Os drones mencionados estão sendo fabricados em conjunto entre os Países Baixos e a Ucrânia, demonstrando um esforço de cooperação entre as duas nações. A expectativa é que, na sexta-feira, representantes do governo holandês, incluindo o rei Willem-Alexander e o primeiro-ministro Rob Jetten, se reúnam com o presidente ucraniano, Vladimir Zelensky. O objetivo do encontro é discutir mais detalhes sobre a produção e entrega desses drones, que têm sido uma linha crítica em termos de defesa para o exército ucraniano.
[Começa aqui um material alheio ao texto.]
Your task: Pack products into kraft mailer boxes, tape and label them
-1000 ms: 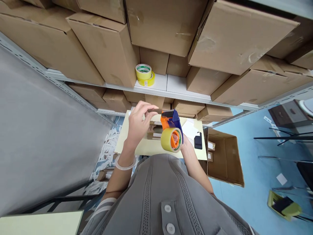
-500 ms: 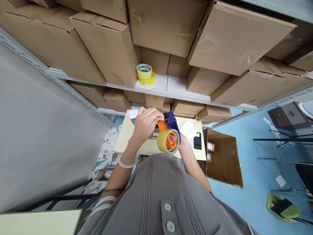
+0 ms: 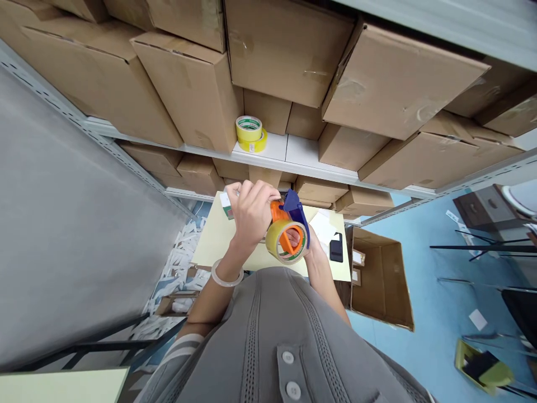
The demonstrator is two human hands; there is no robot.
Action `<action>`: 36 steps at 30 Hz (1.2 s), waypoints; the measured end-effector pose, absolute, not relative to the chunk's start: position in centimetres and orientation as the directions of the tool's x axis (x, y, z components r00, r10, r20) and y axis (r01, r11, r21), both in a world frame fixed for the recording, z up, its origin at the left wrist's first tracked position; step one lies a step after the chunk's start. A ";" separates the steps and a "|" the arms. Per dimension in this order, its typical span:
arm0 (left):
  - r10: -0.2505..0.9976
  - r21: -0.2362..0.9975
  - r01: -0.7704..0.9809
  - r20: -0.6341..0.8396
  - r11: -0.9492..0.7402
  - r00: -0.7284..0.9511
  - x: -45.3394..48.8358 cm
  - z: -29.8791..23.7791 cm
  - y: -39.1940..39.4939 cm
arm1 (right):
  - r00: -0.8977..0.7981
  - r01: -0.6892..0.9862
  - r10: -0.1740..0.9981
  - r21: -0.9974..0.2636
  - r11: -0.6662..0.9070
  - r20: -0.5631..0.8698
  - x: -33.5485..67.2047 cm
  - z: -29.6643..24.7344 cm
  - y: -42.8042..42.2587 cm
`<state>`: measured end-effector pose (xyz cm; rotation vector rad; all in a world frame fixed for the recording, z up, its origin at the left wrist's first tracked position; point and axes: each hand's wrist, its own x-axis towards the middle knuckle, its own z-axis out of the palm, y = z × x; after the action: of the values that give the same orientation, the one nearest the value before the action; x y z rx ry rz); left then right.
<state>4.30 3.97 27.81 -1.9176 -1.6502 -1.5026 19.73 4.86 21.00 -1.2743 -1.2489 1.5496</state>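
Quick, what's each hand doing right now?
Left hand: closed, fingers curled over the front end of the tape dispenser.
Right hand: closed on the tape dispenser's handle, mostly hidden behind the tape roll.

- right hand (image 3: pixel 314 254): at 3 o'clock of the tape dispenser (image 3: pixel 298 215), mostly hidden behind it; only the wrist and the fingers inside the roll's core show.
- tape dispenser: front end covered by the curled fingers of the left hand (image 3: pixel 251 215); blade unseen.
- small box (image 3: pixel 227 205): at 10 o'clock of the left hand, largely behind it; print too small to read.
- table (image 3: pixel 213 240): near edge hidden by the grey top (image 3: pixel 268 336).
- tape rolls (image 3: pixel 250 133), 12 o'clock: label lettering illegible.
- yellow-green object (image 3: pixel 482 366), 4 o'clock: blurred, kind unclear.
- white round object (image 3: pixel 522 197), 3 o'clock: cut by the right edge.
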 end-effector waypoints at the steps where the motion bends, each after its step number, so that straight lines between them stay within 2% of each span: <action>1: 0.626 0.439 0.818 0.769 -0.373 -0.127 4.4 27.8 4.0 | -0.191 0.072 0.947 -0.966 -0.249 -0.258 20.0 21.2 4.4; 3: 0.634 0.472 0.779 0.763 -0.412 -0.126 4.4 27.7 4.2 | -0.159 0.135 0.947 -0.957 -0.258 -0.278 20.9 21.8 3.0; 6: 0.618 0.553 0.697 0.760 -0.456 -0.200 4.1 27.9 4.7 | -0.153 0.159 0.970 -0.974 -0.162 -0.187 22.4 22.8 0.1; 9: 0.604 0.610 0.665 0.742 -0.430 -0.291 2.8 28.8 5.3 | -0.178 0.162 0.975 -0.981 -0.104 -0.132 23.4 23.3 -2.4; 13: 0.680 0.580 0.665 0.719 -0.471 -0.146 0.6 30.3 5.6 | -0.159 0.135 0.982 -0.988 -0.077 -0.098 23.9 23.0 -2.9; 16: 0.736 0.633 0.601 0.668 -0.489 -0.105 -0.5 29.9 5.5 | -0.145 0.072 0.975 -0.985 -0.158 -0.167 23.8 22.5 -0.1; 20: 0.860 0.823 0.388 0.495 -0.415 -0.128 -1.6 27.1 5.4 | -0.174 -0.039 0.941 -0.953 -0.300 -0.289 23.9 21.7 5.0; 23: 0.957 0.947 0.162 0.287 -0.277 -0.048 -2.6 24.6 5.2 | -0.110 -0.087 0.949 -0.948 -0.307 -0.297 25.1 21.1 7.0; 26: 0.984 0.985 0.012 0.174 -0.174 0.029 -3.4 22.8 4.8 | -0.089 -0.018 0.962 -0.965 -0.262 -0.259 26.3 20.9 7.5; 29: 0.993 0.994 -0.014 0.113 -0.112 0.033 -3.7 21.8 4.3 | -0.108 0.089 0.977 -0.980 -0.176 -0.185 26.6 21.2 7.7; 33: 0.993 0.997 0.046 0.064 -0.060 -0.098 -3.3 20.9 3.8 | -0.130 0.253 0.989 -0.967 -0.038 -0.072 25.6 22.2 8.1; 36: 0.983 1.000 -0.013 0.010 -0.013 -0.184 -2.9 20.2 3.3 | -0.122 0.350 0.992 -0.935 0.060 0.018 24.8 22.9 8.5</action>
<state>-2.90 3.28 20.23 -2.0638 -2.4594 -2.5180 24.76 8.49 22.87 -1.3812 -1.5815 1.0725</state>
Enquanto isso, a Rússia se manifestou sobre o aumento do fornecimento de drones à Ucrânia, afirmando que essa ação pode agravar ainda mais a situação militar na região. O Ministério da Defesa da Rússia indicou que, em resposta às perdas nas Forças Armadas ucranianas e à escassez de pessoal, diversos líderes europeus estão decidindo intensificar a produção e o fornecimento de drones. Essa movimentação é vista pelo Kremlin como um passo deliberado que não só complica as dinâmicas de guerra, mas também transforma muitos países europeus na retaguarda estratégica da Ucrânia.
Além disso, a Ucrânia tem buscado apresentar esses drones como armamentos de “produção nacional”. No entanto, a maior parte da tecnologia e da fabricação está localizada em outras nações europeias, incluindo os Países Baixos, que já haviam assinado um acordo em dezembro de 2025 para viabilizar a produção conjunta.
A postura russa ante essa colaboração ocidental tem sido clara, com o ministro das Relações Exteriores, Sergei Lavrov, afirmando que qualquer transporte de armas para a Ucrânia será alvo legítimo para as forças russas. Essa declaração reflete a tensão crescente entre os países ocidentais e a Rússia, especialmente quando se trata do apoio militar ao governo de Kyiv. O Kremlin advoga que o envio de armamentos adicionais só serve para complicar as já frágeis negociações de paz, gerando mais incerteza para a região e aumentando os riscos de uma escalada no conflito.